Evolution plays favorites. Natural selection favors those that best exploit. Tooth-and-claw Darwinism has its latter-day expression in the economic inequality that pervades the capitalist world. The rich leverage their position to engender the hand-in-glove plutocracy that rules the world, leaving the collective falling further behind. This genteel aggression is a long way from its biological beginnings, though the impact is the same. Hands that evolved to allow hominins to adroitly manipulate the environment with such maladroit intent also afford another employment: less than genteel aggression.
The shape of the human hand distinguishes us from other apes. By comparison, humans have short palms and fingers, but long, strong and mobile thumbs.
These proportions afford the two hand grips that changed the world: the precision grip and the power grip. Holding a pencil characterizes precision grip. Holding something in the full hand, such as a hammer, is the power grip.
But the human hand also uniquely functions for something altogether brutish which other ape hands cannot: a punching fist.

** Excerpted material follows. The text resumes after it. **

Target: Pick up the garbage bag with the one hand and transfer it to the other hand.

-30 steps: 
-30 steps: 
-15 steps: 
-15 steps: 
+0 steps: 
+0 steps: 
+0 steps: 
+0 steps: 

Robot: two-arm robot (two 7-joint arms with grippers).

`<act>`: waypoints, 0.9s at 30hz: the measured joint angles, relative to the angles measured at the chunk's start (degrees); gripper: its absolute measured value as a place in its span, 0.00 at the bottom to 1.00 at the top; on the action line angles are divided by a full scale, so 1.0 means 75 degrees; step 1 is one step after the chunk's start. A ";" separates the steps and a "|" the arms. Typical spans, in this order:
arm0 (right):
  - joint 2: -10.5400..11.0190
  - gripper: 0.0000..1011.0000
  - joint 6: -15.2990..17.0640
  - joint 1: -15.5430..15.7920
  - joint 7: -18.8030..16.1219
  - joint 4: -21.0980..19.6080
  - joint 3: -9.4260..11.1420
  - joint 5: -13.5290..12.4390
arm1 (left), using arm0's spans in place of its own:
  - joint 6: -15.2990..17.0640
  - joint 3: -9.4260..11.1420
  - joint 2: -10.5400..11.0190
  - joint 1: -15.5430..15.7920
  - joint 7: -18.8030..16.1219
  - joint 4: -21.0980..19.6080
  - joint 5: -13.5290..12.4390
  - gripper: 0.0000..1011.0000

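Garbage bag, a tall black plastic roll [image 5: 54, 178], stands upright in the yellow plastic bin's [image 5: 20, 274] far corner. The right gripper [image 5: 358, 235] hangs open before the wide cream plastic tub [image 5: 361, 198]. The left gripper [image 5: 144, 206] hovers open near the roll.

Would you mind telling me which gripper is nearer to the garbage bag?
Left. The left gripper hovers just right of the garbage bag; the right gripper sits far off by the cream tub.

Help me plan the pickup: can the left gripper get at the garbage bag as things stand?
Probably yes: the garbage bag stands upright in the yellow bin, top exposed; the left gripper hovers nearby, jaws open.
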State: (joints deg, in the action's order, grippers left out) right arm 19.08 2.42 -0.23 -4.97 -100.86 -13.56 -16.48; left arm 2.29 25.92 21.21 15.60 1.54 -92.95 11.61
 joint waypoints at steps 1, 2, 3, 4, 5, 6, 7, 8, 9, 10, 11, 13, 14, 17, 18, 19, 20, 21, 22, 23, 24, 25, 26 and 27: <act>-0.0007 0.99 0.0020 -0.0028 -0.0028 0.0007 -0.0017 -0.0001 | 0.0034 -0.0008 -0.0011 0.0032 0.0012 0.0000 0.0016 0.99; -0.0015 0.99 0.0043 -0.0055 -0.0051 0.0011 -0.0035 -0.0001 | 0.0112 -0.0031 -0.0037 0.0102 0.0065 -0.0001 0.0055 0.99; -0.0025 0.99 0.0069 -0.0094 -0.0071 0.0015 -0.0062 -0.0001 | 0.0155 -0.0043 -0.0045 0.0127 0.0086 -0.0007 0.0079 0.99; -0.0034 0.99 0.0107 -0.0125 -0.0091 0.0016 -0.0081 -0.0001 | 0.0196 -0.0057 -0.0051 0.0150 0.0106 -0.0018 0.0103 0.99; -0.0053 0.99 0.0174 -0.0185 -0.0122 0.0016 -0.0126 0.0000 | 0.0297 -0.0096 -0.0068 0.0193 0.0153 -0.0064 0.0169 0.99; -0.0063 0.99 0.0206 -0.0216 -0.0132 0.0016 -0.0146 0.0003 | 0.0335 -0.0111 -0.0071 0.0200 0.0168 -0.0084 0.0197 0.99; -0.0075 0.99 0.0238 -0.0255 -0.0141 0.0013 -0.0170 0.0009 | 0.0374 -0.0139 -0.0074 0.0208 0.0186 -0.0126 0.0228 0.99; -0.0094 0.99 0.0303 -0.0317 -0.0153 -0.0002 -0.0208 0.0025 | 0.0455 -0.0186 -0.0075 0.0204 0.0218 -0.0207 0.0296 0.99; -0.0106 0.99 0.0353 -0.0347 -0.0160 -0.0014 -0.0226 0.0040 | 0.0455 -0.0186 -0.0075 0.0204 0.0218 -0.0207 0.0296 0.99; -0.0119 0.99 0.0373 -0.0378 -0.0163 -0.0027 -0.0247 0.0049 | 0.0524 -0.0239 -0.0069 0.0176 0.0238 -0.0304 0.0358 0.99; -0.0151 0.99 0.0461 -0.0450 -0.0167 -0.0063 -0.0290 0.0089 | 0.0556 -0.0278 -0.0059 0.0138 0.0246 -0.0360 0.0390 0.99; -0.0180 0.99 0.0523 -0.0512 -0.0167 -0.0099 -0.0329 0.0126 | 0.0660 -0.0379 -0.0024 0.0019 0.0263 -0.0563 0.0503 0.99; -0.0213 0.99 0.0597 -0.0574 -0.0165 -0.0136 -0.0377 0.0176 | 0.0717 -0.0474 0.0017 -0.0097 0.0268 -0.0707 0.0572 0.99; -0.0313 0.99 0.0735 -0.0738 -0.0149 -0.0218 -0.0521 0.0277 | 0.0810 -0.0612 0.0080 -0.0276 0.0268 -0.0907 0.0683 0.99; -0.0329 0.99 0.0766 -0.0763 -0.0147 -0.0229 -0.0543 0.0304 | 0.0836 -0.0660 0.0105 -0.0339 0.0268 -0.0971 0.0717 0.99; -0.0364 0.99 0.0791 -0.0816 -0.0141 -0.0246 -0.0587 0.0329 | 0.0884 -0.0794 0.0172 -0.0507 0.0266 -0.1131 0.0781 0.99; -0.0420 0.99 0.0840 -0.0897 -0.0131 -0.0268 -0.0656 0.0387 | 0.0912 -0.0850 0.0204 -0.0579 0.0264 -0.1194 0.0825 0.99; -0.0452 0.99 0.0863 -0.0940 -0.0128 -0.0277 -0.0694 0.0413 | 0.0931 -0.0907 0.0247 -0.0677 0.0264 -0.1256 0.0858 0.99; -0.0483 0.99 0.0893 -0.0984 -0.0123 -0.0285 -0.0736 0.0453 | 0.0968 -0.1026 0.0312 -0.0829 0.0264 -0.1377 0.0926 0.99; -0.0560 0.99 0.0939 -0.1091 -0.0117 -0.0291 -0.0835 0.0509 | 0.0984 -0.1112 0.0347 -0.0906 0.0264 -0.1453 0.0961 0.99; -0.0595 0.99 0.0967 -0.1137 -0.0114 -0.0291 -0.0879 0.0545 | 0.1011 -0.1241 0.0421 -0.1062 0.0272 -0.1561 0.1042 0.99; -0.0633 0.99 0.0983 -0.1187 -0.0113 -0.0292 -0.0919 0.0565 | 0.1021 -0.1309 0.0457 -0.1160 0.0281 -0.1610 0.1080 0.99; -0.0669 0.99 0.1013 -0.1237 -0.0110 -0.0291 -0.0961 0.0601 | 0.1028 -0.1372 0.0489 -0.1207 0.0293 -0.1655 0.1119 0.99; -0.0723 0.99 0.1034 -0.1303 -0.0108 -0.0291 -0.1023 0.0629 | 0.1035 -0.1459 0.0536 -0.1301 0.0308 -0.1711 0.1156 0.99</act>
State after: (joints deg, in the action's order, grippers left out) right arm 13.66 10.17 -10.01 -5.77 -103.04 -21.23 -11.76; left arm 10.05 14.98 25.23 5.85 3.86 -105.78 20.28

Human fingers can curl back on themselves and leave no empty space inside the fist. This owes to the precise lengths of the component finger bones.
Chimpanzee fingers are too long for this. When a chimp curls its fingers, a gap is left in the middle of the fist, fatally weakening its structure.
Then there is the thumb; well proportioned to buttress a fist. The chimp thumb is neither well placed nor long enough to stiffen its fist.
All told, the human fist is four times as rigid as a chimpanzee facsimile. This allows a punch powerful enough to break bones.
The fist and manipulative hand are adaptations that afforded, above all other life, power and glory. The mind behind such hands could have tempered the power to yield greater glory.
But it was not to be. Instead, those hands would fill the world with every sort of savagery.
Michael H. Morgan & David R. Carrier, “Protective buttressing of the human fist and the evolution of hominin hands,” The Journal of Experimental Biology 216: 236–244 (January 2013).